#### Task to complete
Starting at the line containing "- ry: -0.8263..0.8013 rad" and ending at the line containing "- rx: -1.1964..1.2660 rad", print every line of the material below exactly, both ends included, and stop there.
Provided entries: Begin
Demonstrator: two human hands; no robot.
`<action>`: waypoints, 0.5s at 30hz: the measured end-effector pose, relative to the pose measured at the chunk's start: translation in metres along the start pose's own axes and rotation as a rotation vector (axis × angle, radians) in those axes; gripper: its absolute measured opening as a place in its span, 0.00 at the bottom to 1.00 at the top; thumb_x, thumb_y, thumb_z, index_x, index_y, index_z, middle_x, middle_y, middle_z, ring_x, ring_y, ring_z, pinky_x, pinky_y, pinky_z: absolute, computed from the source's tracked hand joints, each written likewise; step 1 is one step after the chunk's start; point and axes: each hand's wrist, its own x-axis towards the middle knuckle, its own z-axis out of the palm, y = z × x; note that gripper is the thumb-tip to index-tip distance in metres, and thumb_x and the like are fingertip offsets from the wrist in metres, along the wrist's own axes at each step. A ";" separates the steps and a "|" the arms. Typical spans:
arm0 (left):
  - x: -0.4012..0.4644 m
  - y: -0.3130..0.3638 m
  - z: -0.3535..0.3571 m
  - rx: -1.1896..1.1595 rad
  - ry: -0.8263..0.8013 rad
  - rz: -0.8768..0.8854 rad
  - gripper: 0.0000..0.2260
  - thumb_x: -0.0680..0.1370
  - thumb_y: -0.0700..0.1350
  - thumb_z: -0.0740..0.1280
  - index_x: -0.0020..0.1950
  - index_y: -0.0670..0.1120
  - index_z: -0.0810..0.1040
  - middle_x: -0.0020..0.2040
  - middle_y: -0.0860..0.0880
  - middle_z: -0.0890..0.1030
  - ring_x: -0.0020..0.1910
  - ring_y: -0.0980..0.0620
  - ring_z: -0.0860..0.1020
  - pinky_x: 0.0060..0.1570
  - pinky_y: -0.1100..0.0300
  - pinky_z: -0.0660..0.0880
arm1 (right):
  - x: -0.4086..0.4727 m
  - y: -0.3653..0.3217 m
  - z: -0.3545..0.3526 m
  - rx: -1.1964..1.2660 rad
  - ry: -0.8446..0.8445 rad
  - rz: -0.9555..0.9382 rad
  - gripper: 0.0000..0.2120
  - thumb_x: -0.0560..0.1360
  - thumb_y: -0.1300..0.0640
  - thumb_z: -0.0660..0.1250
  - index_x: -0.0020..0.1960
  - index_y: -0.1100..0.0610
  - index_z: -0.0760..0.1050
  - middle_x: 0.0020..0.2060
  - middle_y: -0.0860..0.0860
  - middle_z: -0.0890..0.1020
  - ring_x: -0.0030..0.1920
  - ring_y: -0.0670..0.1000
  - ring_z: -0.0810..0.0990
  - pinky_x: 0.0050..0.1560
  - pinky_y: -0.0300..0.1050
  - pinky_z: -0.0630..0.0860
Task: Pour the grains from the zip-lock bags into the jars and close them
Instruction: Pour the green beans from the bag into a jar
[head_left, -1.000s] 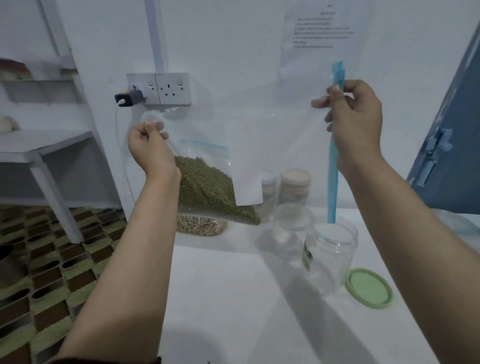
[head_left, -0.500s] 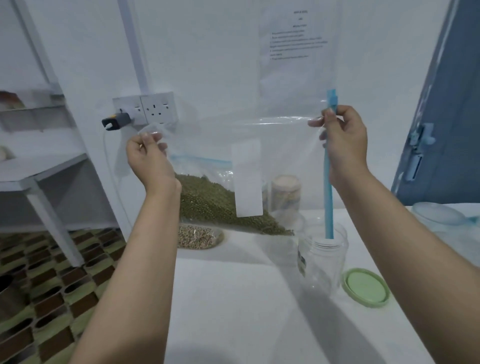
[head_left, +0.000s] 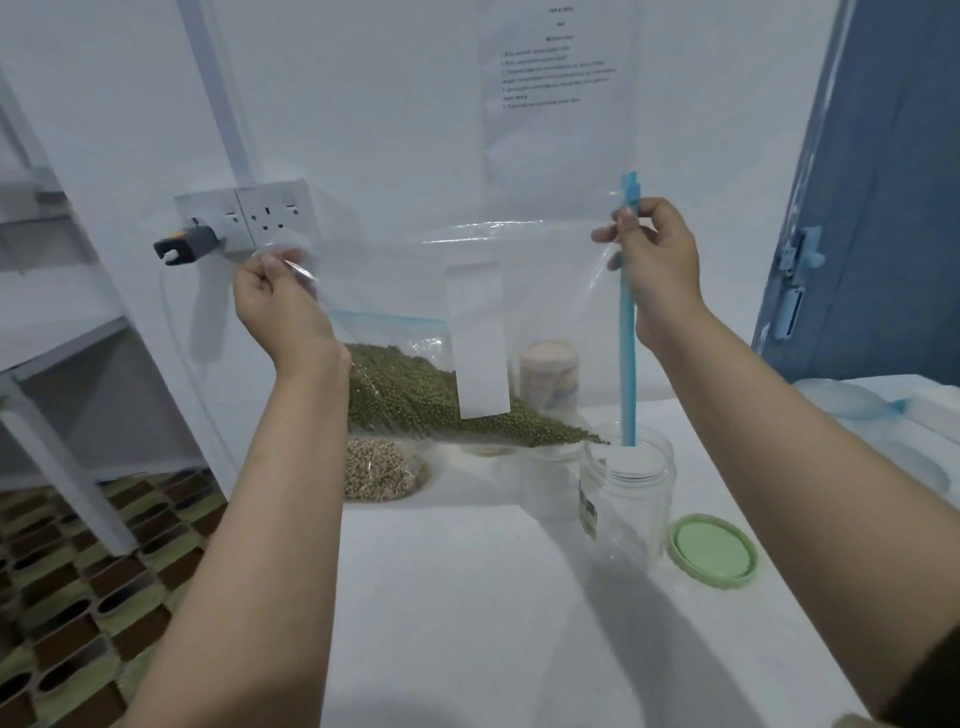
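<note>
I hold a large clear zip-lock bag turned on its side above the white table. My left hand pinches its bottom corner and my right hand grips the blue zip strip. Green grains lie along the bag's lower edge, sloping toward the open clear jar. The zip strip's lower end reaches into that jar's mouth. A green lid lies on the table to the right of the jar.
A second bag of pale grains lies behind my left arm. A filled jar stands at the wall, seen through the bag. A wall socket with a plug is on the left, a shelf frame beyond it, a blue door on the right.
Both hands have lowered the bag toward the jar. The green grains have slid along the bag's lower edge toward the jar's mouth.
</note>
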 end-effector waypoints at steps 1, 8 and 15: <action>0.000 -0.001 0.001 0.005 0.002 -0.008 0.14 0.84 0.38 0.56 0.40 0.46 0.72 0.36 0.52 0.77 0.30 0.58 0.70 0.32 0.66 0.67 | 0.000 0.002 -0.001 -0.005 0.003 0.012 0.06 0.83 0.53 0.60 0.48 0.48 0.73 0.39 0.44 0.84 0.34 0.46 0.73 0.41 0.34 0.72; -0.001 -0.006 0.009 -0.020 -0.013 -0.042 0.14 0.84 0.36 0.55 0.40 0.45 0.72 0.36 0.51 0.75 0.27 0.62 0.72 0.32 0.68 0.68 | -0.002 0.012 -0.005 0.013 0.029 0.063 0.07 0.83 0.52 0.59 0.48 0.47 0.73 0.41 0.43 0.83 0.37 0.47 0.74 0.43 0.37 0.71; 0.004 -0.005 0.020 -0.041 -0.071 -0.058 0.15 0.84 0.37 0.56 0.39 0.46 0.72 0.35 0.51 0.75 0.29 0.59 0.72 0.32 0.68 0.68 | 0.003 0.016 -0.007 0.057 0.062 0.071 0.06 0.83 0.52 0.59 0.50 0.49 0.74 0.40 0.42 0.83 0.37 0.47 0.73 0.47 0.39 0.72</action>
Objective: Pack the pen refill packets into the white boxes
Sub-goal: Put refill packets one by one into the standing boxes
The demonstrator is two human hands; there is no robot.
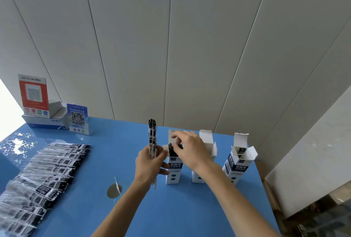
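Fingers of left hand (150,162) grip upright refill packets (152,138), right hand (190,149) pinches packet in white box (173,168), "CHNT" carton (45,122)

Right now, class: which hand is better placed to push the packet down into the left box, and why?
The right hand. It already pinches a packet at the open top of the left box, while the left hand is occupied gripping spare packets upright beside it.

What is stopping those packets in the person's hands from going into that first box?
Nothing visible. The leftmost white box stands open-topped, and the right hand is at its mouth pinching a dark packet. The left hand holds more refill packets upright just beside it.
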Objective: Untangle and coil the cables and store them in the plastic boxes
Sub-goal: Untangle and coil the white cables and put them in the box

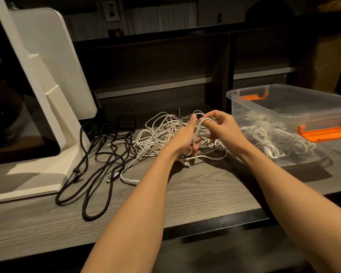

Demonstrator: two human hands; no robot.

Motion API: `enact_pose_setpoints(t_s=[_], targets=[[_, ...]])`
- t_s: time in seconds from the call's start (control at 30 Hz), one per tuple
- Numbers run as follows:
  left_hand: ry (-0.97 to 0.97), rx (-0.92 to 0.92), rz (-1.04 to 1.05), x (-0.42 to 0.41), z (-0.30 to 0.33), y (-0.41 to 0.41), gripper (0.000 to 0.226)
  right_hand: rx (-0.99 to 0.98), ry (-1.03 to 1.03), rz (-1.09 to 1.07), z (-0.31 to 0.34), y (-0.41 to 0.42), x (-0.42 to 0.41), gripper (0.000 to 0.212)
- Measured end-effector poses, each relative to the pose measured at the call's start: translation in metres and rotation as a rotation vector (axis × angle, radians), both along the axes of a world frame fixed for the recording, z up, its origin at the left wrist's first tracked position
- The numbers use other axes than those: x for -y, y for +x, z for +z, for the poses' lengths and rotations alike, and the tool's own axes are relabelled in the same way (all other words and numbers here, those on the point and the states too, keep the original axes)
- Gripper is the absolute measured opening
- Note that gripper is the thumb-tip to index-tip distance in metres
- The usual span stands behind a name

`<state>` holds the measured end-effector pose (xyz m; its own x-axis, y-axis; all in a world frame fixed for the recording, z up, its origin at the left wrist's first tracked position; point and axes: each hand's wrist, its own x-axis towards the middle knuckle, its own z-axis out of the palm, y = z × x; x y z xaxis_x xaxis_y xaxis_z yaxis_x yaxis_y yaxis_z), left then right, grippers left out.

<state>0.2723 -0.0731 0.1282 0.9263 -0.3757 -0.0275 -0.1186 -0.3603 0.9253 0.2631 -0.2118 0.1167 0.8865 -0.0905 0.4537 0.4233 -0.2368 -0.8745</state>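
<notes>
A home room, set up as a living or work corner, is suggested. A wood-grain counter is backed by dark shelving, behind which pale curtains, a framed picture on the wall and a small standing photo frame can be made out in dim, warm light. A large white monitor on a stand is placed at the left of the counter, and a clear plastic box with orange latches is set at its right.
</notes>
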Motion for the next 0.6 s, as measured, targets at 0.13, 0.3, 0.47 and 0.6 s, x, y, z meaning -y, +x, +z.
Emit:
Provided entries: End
#### Your solution
  - ry: -0.8263..0.8013 rad
  - rz: -0.8768..0.8854 rad
  - gripper: 0.0000..0.2260
  - thumb_x: -0.0680..0.1370
  - thumb_y: -0.0700..0.1350
  - thumb_z: -0.0740..0.1280
  - index_x: -0.0020..0.1950
  - index_y: -0.0670..0.1120
  - index_z: -0.0810..0.1040
  - middle_x: -0.0020..0.2040
  - middle_y: -0.0860..0.0880
  - middle_z: -0.0890..0.1030
  - ring_x: -0.0020..0.1910
  - ring_y: -0.0980..0.0620
  - ring_z: -0.0860..0.1020
  - pinky_x: 0.0060..0.1570
  - pinky_y: -0.1100..0.0300
  - pinky_z: -0.0660..0.0880
arm1 (right):
  - x: -0.4086..0.4727 m
  - y: -0.3653..0.3217 m
  - z: -0.3545..0.3526 m
  - rx: -1.1964..1.2660 rad

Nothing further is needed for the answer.